Han pasado, por supuesto, los años y sabemos con Heráclito que todo pasa. Panta rei. La única pregunta pertinente a estas alturas es si algo de estos afanes quedó. Y si algo quedó, bueno, qué fue lo que quedó. Hasta donde recuerdo, el gran dilema de nuestras conversaciones era si la historia del cine iba a pasar por la ribera donde se bañaba Ruiz o si, más bien, enfilaría hacia el tipo de estética y de compromiso político que representaba Littin. No sólo qué era más válido en el momento, sino también qué estaba mejor alineado con el futuro. Y desde ahí fue que esas conjeturas nos rebotaron, porque yo al menos soy de quienes creen que lo que vino después, en Chile y en el mundo, no pasó por ninguno de esos lados. Lo cual desde luego no obsta, sin embargo, a que podamos darle vueltas eternamente a este asunto.
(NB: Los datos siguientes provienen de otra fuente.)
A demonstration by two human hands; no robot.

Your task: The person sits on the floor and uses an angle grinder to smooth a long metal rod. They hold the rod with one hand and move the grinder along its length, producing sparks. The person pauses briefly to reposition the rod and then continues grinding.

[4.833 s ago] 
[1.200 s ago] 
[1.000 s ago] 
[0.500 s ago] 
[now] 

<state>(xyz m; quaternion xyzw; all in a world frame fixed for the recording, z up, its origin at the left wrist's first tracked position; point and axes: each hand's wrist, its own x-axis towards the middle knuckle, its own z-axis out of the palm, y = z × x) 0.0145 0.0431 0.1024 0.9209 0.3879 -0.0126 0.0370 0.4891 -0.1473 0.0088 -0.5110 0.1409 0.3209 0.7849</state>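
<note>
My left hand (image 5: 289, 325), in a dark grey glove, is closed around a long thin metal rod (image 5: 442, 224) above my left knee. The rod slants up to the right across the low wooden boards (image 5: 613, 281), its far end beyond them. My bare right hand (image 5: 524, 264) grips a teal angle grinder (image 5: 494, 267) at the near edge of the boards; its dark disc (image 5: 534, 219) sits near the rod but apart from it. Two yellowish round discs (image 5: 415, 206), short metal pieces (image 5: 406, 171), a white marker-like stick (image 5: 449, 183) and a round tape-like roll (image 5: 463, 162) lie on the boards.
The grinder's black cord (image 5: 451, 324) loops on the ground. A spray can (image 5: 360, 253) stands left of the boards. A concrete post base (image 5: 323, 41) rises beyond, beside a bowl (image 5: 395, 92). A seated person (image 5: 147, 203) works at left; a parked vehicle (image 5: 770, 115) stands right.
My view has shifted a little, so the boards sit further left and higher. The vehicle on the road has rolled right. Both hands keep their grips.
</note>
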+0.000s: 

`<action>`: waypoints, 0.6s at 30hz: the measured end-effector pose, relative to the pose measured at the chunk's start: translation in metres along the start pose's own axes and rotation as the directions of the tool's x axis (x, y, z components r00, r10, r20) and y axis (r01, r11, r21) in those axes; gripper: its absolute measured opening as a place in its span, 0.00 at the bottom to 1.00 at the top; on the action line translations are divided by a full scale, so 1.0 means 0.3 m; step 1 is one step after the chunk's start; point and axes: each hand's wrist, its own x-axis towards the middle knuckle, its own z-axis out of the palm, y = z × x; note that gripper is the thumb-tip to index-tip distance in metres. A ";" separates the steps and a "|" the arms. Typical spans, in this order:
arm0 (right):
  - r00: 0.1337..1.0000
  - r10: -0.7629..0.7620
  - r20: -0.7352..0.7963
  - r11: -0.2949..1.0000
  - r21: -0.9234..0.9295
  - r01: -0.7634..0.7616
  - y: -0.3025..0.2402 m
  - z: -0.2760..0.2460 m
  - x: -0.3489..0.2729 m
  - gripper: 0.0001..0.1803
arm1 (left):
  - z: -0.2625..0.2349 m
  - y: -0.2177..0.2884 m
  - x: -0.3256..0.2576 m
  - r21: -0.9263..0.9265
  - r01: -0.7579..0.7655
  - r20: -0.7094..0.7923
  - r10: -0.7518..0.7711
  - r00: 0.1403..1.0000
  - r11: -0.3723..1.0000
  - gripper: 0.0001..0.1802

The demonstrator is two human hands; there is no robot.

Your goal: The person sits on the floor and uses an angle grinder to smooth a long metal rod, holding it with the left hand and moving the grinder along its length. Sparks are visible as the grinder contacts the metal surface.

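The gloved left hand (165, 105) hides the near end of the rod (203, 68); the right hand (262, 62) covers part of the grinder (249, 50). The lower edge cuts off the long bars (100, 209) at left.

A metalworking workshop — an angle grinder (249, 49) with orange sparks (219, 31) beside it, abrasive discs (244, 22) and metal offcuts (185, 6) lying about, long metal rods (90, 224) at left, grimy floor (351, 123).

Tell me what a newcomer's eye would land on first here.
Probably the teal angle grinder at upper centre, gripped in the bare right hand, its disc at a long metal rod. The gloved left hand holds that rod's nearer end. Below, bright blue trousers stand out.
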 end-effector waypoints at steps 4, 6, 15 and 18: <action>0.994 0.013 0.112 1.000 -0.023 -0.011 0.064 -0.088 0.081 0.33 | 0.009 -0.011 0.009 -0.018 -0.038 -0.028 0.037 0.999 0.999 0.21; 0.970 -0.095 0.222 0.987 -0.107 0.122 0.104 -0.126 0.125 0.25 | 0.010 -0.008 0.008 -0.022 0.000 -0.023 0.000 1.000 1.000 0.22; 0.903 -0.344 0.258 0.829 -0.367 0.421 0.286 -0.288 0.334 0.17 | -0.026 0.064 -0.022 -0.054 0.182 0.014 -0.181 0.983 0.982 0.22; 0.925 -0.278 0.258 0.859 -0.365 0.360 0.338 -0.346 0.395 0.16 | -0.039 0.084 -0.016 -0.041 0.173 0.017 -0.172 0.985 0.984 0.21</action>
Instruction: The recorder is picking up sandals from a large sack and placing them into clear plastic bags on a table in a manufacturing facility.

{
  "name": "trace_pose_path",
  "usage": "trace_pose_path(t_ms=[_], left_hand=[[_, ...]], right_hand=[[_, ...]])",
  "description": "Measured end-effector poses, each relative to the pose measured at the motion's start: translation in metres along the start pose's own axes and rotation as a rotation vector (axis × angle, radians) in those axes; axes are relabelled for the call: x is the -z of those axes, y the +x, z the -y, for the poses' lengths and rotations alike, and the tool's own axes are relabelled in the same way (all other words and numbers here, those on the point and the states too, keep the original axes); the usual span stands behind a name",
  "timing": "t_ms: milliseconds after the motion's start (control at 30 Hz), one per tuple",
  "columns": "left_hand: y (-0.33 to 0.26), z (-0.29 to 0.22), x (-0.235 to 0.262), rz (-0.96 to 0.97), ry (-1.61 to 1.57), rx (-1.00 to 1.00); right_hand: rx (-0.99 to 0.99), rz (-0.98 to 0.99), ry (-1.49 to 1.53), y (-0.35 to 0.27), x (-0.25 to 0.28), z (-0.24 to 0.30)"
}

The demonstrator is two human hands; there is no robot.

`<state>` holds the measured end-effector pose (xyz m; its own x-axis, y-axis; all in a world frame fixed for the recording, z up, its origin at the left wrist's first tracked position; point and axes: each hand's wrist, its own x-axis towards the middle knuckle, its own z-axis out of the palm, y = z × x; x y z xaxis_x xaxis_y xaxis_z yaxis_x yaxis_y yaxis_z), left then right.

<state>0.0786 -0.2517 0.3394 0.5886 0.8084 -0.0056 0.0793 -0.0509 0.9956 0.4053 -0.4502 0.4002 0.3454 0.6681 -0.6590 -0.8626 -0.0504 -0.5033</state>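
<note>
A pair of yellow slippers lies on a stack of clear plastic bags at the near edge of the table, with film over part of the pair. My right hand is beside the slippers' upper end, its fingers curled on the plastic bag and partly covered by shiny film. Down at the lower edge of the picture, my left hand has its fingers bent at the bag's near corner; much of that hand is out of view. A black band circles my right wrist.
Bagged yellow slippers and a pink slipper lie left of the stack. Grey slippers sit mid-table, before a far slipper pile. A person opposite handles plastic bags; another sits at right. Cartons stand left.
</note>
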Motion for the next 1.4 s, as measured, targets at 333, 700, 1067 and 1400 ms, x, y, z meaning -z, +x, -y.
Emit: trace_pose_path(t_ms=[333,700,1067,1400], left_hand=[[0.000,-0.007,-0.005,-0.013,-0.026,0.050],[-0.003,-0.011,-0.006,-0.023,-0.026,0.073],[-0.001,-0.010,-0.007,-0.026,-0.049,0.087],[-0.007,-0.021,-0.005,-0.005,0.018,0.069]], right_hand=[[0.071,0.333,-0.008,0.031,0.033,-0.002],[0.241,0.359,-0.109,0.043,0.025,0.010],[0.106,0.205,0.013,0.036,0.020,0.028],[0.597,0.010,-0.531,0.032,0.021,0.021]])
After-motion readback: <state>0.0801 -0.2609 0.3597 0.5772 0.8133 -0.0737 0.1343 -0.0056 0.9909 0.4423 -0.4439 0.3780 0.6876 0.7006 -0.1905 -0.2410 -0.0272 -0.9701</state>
Algo de eso me hizo falta en el libro. Es verdad que en estos temas hay envuelto mucho dolor, mucha sangre, mucho desarraigo, pero la pregunta, por dura que sea, hay que hacerla: ¿qué se fizo el rey Don Juan? Los infantes de Aragón, ¿qué se fizieron? Cuánto del aire que hoy respiramos tributa a los dilemas que visualizábamos hace 50 años. A lo mejor es fácil desde el ahora dar respuestas rotundas, aunque en los dominios del arte las cosas son a menudo más complicadas. Los legados que creíamos superados pueden reaparecer sin el menor aviso.
Pero esas, quizá, sean honduras para otra investigación: ya bastante tenemos con este libro cuidadoso y ecuánime para estar pensando en otro.